County: Location; mi; km; Exit; Destinations; Notes
Manistee: Manistee Township; 0.000; 0.000; US 31 / LMCT – Traverse City, Manistee; Western terminus of M-55
Wexford: South Branch Township; 25.803; 41.526; M-37 – Traverse City, Grand Rapids
Cadillac: 43.814; 70.512; M-115 west – Frankfort; Western end of M-115 concurrency
44.276: 71.255; Sunnyside Drive; Former routing of M-55
Clam Lake Township: 46.773; 75.274; 176; US 131 south – Grand Rapids M-115 east – Clare; Eastern end of M-115 concurrency; M-55 joins US 131 concurrency, exit numbers correspond to US 131 mileage
48.039: 77.311; 177; Bus. US 131 north – Cadillac
Clam Lake–Haring township line: 50.898; 81.912; 180; US 131 north – Petoskey; Northern end of US 131 concurrency
Missaukee: Lake–Reeder township line; 58.732; 94.520; M-66 south – McBain; Western end of M-66 concurrency
Lake City: 63.796; 102.670; M-66 north – Kalkaska; Eastern end of M-66 concurrency
Roscommon: Lake–Roscommon township line; 84.004– 84.022; 135.191– 135.220; US 127 – Clare, Grayling; Exit 194 on US 127
Denton Township: 92.851; 149.429; M-18 south – Gladwin; Western end of M-18 concurrency
93.644: 150.705; M-18 north – Roscommon; Eastern end of M-18 concurrency
Backus Township: 95.021; 152.921; M-157 north – Roscommon; Southern terminus of M-157
99.937: 160.833; Old 55 (West Branch Road) to F-97; Former routing of M-55
100.773: 162.178; 227; I-75 north – Grayling, Mackinac Bridge; Western end of I-75 concurrency; exit numbers follow I-75 numbering
Richfield Township: 105.318; 169.493; 222; Old 76 – St. Helen; Former M-76
Ogemaw: Ogemaw Township; 112.374; 180.848; 215; I-75 south – Saginaw BL I-75 south – West Branch; Eastern end of I-75 concurrency; western end of BL I-75 concurrency; northern terminus of BL I-75
West Branch: 114.197; 183.782; M-30 south – Gladwin; Northern terminus of M-30
115.295: 185.549; BL I-75 south; Eastern end of BL I-75 concurrency
Churchill Township: 120.197; 193.438; M-33 – Cheboygan, Standish
Iosco: Reno Township; 136.183; 219.165; M-65 – Hale, Whittemore
Tawas City: 150.944; 242.921; US 23 / LHCT – Standish, Alpena; Eastern terminus of M-55
1.000 mi = 1.609 km; 1.000 km = 0.621 mi Concurrency terminus;

==Business loop==

Business M-55 (Bus. M-55) was a business loop designated for just over a decade in Houghton Lake Heights. Bus.
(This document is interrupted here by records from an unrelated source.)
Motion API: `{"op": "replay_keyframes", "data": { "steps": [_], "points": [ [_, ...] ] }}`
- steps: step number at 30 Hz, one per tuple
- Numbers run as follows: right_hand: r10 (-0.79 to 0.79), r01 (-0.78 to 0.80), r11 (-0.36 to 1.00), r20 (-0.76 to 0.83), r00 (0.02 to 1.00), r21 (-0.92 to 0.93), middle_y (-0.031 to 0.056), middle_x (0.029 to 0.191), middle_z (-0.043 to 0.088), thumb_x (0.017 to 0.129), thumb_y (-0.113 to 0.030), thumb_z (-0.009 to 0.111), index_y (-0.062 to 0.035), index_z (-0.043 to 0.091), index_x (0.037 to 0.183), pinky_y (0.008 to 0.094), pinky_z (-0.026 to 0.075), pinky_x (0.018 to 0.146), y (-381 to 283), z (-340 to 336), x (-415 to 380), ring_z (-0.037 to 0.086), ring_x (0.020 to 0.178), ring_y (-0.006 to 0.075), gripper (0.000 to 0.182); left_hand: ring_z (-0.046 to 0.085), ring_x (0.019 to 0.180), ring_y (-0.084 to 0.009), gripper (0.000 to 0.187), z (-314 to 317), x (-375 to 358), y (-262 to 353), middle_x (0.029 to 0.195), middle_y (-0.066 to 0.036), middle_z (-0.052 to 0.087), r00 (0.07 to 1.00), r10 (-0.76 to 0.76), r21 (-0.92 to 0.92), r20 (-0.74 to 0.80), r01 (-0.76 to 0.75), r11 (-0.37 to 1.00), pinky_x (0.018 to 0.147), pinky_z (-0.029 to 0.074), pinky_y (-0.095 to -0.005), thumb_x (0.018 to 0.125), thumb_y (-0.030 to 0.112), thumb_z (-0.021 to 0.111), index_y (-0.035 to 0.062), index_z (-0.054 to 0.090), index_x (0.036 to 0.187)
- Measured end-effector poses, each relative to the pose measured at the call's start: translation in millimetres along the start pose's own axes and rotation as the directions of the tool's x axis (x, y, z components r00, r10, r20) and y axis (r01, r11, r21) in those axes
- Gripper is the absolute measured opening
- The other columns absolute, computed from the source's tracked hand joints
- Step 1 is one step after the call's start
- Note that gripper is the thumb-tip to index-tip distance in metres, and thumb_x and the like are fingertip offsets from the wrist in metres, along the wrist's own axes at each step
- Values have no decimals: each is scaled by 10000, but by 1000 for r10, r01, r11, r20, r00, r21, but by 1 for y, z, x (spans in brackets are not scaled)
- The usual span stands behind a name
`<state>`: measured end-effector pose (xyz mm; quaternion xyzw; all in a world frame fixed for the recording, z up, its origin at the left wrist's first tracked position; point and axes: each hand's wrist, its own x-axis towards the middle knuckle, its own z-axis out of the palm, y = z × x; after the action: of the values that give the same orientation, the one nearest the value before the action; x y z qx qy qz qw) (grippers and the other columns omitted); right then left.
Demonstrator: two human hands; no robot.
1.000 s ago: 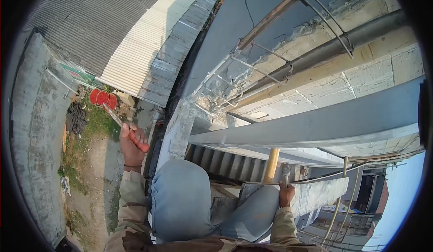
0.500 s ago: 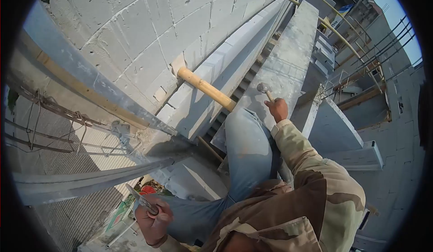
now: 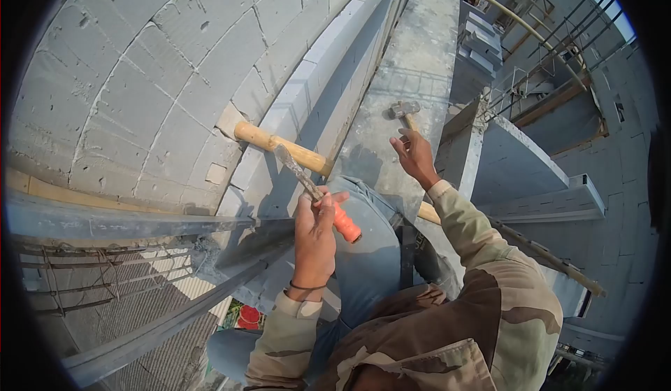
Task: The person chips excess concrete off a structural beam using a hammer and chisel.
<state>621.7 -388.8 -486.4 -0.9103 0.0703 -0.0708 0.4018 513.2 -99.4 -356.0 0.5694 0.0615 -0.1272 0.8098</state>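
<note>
My left hand (image 3: 316, 240) is raised over my knee, its fingers closed around a chisel (image 3: 299, 172). The chisel's flat blade is crusted and points up and to the left. An orange, grip-like part (image 3: 342, 222) sticks out below the fingers, in line with the blade. Ahead of my right hand (image 3: 418, 158) a hammer (image 3: 405, 109) rests on the long grey plank (image 3: 412, 55), head away from me. The right thumb and fingers are spread at the end of its short wooden handle, which the hand partly hides.
A wooden pole (image 3: 283, 143) juts from the pale block wall (image 3: 203, 62) toward my knee. Metal channels (image 3: 161, 226) and rusty rebar (image 3: 70, 279) cross at left, above a corrugated roof (image 3: 140, 349). Grey blocks (image 3: 481, 45) are stacked beyond the plank's right side.
My left hand has come up and right with the chisel, and the orange part now shows. My right fingers have spread at the hammer's handle. The view has shifted.
</note>
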Motion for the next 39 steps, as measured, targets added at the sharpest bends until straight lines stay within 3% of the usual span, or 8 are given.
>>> {"op": "replay_keyframes", "data": {
  "steps": [3,6,9,13,21,25,32,39],
  "points": [
    [-147,-286,661,493,857,694,97,989,679,1007,-418,676,8,576,1364,299,513,725,-90,-20,-72,641,818,133,565,560,1277,-244,335,30,26,-34,1328,-232,609,993,91,35,-74,-89,995,1078,452,-361,1121,219,452,-17,413,1356],
    [-249,42,829,302,920,557,56,882,617,1015,-389,672,2,538,1375,309,495,677,-112,-9,-109,565,732,127,548,479,1374,-216,414,47,34,-44,1541,-237,453,998,65,-25,-18,-65,998,1098,396,-301,1129,253,447,-33,411,1426],
    [-73,-15,944,251,965,330,109,819,653,1005,-325,678,1,542,1327,381,500,663,-63,-3,-83,636,719,210,478,424,1438,-227,522,20,21,-51,1603,-239,384,997,-66,-82,38,69,994,1104,379,-293,1132,259,434,-19,313,1558],
    [-59,35,977,-109,992,-211,238,868,684,970,-196,638,-6,569,1149,543,492,709,19,23,-33,653,814,465,270,354,1500,-392,693,-14,-35,51,1557,-309,410,936,332,323,122,-353,878,1218,294,-503,1075,352,541,-82,293,1555],
    [-119,-29,742,-175,977,-670,151,1195,555,918,-276,693,-44,537,1384,481,406,928,82,44,-29,527,1141,343,543,572,1314,-429,640,-184,-204,140,1358,-297,597,739,674,793,21,-423,439,1170,394,-560,1071,418,480,-63,416,1489],
    [-87,-110,713,-244,966,-692,165,1311,521,908,-332,714,-46,499,1450,504,368,985,72,47,-32,487,1222,367,649,567,1317,-429,622,-152,-230,182,1351,-274,612,643,749,840,161,-487,238,1174,375,-593,1072,445,453,-30,451,1473],
    [-79,-159,590,-253,964,-791,185,1436,489,993,-364,626,-102,426,1498,533,449,973,90,62,-24,484,1308,382,604,604,1238,-379,541,-189,-288,231,1265,-232,673,92,959,928,267,-291,-231,1095,456,-590,1062,411,511,-25,535,1382],
    [-241,56,683,-152,958,-729,188,1461,476,965,-300,655,-61,477,1448,515,435,1045,72,69,-32,479,1321,397,567,624,1224,-275,449,-198,-298,324,1328,-223,634,-515,857,942,23,-277,-192,1064,494,-432,1080,268,478,-50,513,1394]
  ]
}}
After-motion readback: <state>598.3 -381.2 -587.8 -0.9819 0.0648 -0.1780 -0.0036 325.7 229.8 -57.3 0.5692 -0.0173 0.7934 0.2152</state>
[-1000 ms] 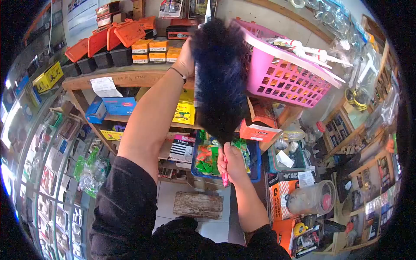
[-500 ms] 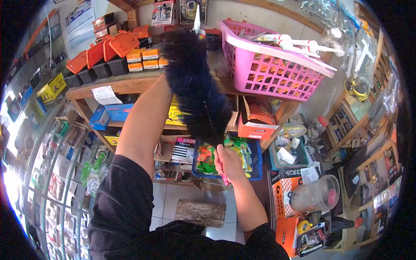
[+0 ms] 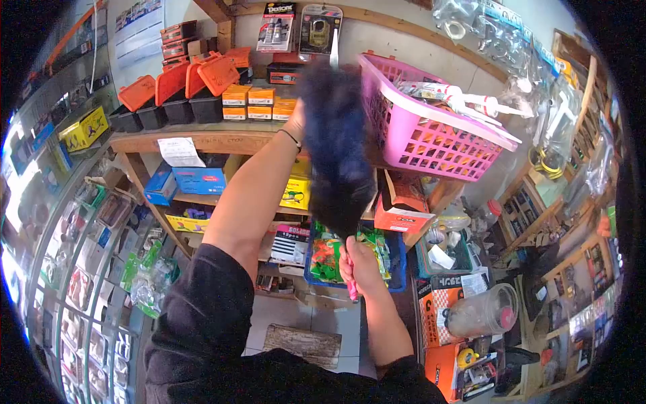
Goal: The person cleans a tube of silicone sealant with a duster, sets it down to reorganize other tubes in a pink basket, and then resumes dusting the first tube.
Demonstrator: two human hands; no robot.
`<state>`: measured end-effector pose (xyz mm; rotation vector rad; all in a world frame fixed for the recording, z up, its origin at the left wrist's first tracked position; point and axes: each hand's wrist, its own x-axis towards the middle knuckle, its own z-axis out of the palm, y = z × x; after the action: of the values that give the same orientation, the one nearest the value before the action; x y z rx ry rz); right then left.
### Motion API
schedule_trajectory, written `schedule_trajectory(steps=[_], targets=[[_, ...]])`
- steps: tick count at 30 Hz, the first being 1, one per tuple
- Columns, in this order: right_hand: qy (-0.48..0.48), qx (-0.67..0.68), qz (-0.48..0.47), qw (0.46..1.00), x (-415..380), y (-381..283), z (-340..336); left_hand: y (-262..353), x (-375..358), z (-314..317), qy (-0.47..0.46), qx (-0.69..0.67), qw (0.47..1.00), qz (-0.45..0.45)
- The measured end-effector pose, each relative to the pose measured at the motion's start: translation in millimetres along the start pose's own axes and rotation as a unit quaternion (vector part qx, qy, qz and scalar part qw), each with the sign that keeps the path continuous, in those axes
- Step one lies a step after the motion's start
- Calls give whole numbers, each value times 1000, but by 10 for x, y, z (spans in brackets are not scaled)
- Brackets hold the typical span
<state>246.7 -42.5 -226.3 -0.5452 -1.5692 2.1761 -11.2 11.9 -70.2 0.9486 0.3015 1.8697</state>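
Observation:
My right hand (image 3: pixel 361 266) is wrapped round the pink handle (image 3: pixel 352 289) of a dark blue feather duster (image 3: pixel 338 141), which stands up in front of me, blurred. My left hand (image 3: pixel 297 116) reaches to the upper shelf, left of the duster; its fingers are hidden behind the feathers. A black band circles the left wrist. Small orange and white boxes (image 3: pixel 260 97) sit just left of that hand. To the right of the duster is a pink basket (image 3: pixel 437 145) holding white tubes.
Black bins with orange lids (image 3: pixel 205 108) line the wooden shelf (image 3: pixel 222 140). Beneath are a blue tray (image 3: pixel 397 269) of green packets and a red-orange box (image 3: pixel 402 214). A glass display case (image 3: pixel 81 269) stands left, a clear plastic jar (image 3: pixel 481 313) right, a log (image 3: pixel 303 345) on the floor.
The view has shifted, so the shelf appears lower and further right. The duster is more upright, and my left wrist and part of the hand now show beside it.

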Motion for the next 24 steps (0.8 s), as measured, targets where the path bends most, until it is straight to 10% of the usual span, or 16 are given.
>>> schedule_trajectory(steps=[3,6,8,11,24], targets=[[55,-46,-37,997,-33,-12,44,85,-9,-9,-267,23,951,-152],[76,12,-44,996,-29,-40,139,27,-84,268,45,16,995,-86],[87,-61,-50,993,-42,-23,231,-216,375,-480,14,259,966,7],[173,-159,-90,968,-38,36,367,24,110,-204,-91,131,971,-178],[170,1,-53,984,7,72,537,-3,115,-111,-20,-63,983,-172]])
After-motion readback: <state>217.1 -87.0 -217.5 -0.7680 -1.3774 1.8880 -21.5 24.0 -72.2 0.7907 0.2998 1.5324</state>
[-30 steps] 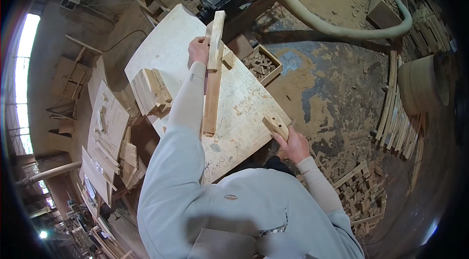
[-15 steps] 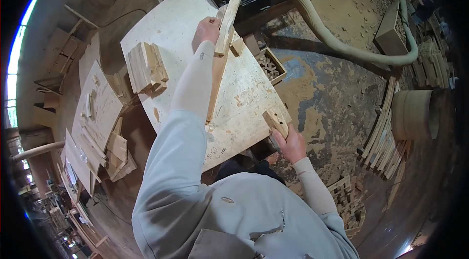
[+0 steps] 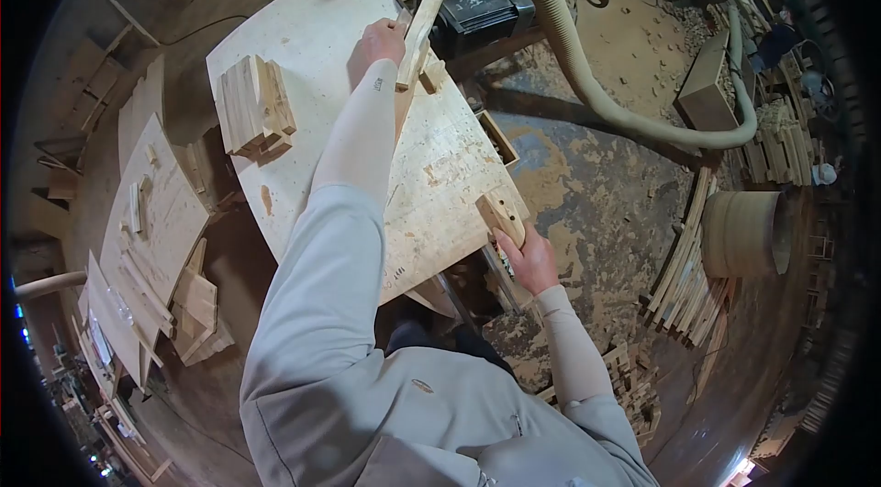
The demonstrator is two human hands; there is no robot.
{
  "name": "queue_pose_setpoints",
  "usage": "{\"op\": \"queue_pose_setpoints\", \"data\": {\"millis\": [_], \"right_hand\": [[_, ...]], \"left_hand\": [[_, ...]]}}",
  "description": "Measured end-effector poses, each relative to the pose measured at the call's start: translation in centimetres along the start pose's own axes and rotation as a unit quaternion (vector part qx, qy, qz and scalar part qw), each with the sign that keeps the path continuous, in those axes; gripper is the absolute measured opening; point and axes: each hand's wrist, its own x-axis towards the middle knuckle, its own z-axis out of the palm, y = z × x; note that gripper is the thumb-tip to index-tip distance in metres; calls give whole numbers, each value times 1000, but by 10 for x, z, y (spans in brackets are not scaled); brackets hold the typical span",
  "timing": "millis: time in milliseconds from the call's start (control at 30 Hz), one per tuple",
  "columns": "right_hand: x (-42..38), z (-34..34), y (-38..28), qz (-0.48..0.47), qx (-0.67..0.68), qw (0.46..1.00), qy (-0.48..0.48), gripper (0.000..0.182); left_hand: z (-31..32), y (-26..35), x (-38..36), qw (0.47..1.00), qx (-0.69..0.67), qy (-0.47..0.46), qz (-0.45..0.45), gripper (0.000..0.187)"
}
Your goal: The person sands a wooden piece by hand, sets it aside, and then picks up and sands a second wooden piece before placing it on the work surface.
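Note:
My right hand [image 3: 532,259] grips a wooden block [image 3: 501,215] with dark holes in its face, at the near right corner of the pale plywood table [image 3: 440,230]. Farther off, my left hand [image 3: 382,40] is closed beside an upright-looking wooden bar [image 3: 424,28] at the table's far side. Its fingertips are partly hidden, so what they hold cannot be made out. A small wood block [image 3: 431,77] sits against the bar. To the left of my left arm, several wooden blocks lie together in a stack [image 3: 252,111] on the tabletop.
A black motor [image 3: 482,8] stands past the table's far edge, with a thick ribbed hose [image 3: 574,74] curving right. Wood strips [image 3: 693,290] lie on the floor beside a round drum [image 3: 745,232]. Boards [image 3: 151,221] lie at left. An open box [image 3: 498,138] adjoins the table.
The view has shifted, so the table and surroundings sit farther left. My right hand still holds the block by the table corner. My left hand remains beside the bar.

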Motion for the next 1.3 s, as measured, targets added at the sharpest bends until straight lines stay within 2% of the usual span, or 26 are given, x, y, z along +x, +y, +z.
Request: {"op": "queue_pose_setpoints", "data": {"millis": [100, 367, 467, 500, 600, 667, 800, 867, 900, 967, 1000, 1067, 1100, 1167, 1233, 1300], "right_hand": [[-3, -1, 1, 15, 14, 1000, -6, 64], [-4, -10, -11, 39, 23, 999, -12, 59], [-6, -17, -23, 58, 16, 998, -25, 57], [-5, -19, -25, 60, 12, 998, -28, 56], [-5, -24, -27, 53, 5, 998, -28, 55], [-3, -27, -28, 58, 0, 998, -34, 54], [-4, -33, -39, 51, -4, 998, -25, 53], [-4, -35, -41, 59, -11, 998, -27, 53], [-5, -35, -43, 69, -17, 997, -26, 53], [-4, -39, -45, 79, -27, 996, -37, 53], [-4, -41, -48, 87, -42, 994, -43, 53], [-4, -46, -57, 92, -33, 995, -37, 52], [-4, -47, -60, 92, -30, 995, -31, 51], [-10, -45, -58, 94, -51, 994, -13, 50], [-10, -42, -49, -30, -102, 981, 165, 49], [2, -45, -54, -76, -87, 976, 184, 50]], "left_hand": [[15, -10, 9, 999, 1, 20, 27, 27], [-20, 16, -20, 999, 11, -34, -25, 33], [28, -36, 20, 999, 33, -29, 28, 43], [27, -37, 22, 999, 33, -30, 27, 43], [21, -42, 19, 998, 5, -58, 39, 45], [17, -40, 17, 991, -117, -69, 19, 44], [10, -48, 22, 979, -174, -106, -21, 46], [1, -47, 19, 935, -312, -120, -119, 42], [-3, -52, 22, 936, -308, -120, -122, 42], [-14, -63, 26, 874, -406, -188, -189, 40], [-19, -62, 25, 876, -400, -192, -189, 40], [-34, -53, 16, 837, -458, -198, -224, 34], [-41, -48, 13, 838, -453, -204, -226, 34], [-52, -39, 2, 796, -517, -215, -229, 31], [-60, -39, -6, 791, -507, -255, -227, 30], [-67, -32, -24, 783, -497, -296, -228, 30]]}}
M-55 ran for 2.898 mi along Houghton Lake Drive between US 27 and Federal Drive next to the Houghton Lake. M-55 was shifted off the road when several highways in the Houghton Lake area were rerouted. US 27 was moved to the west side of the lakes in the area, and M-55 was moved follow US 27, replace the original M-169 in the area and replace a section of the former routing of US 27 in Houghton Lake in 1949. By early 1950, the former route of M-55 through Houghton Lake Heights was designated Bus. M-55. This business loop existed until the US 27 freeway was built in the area in late 1961. At that time, M-55 was moved back to its pre-1949 routing, replacing Bus. M-55.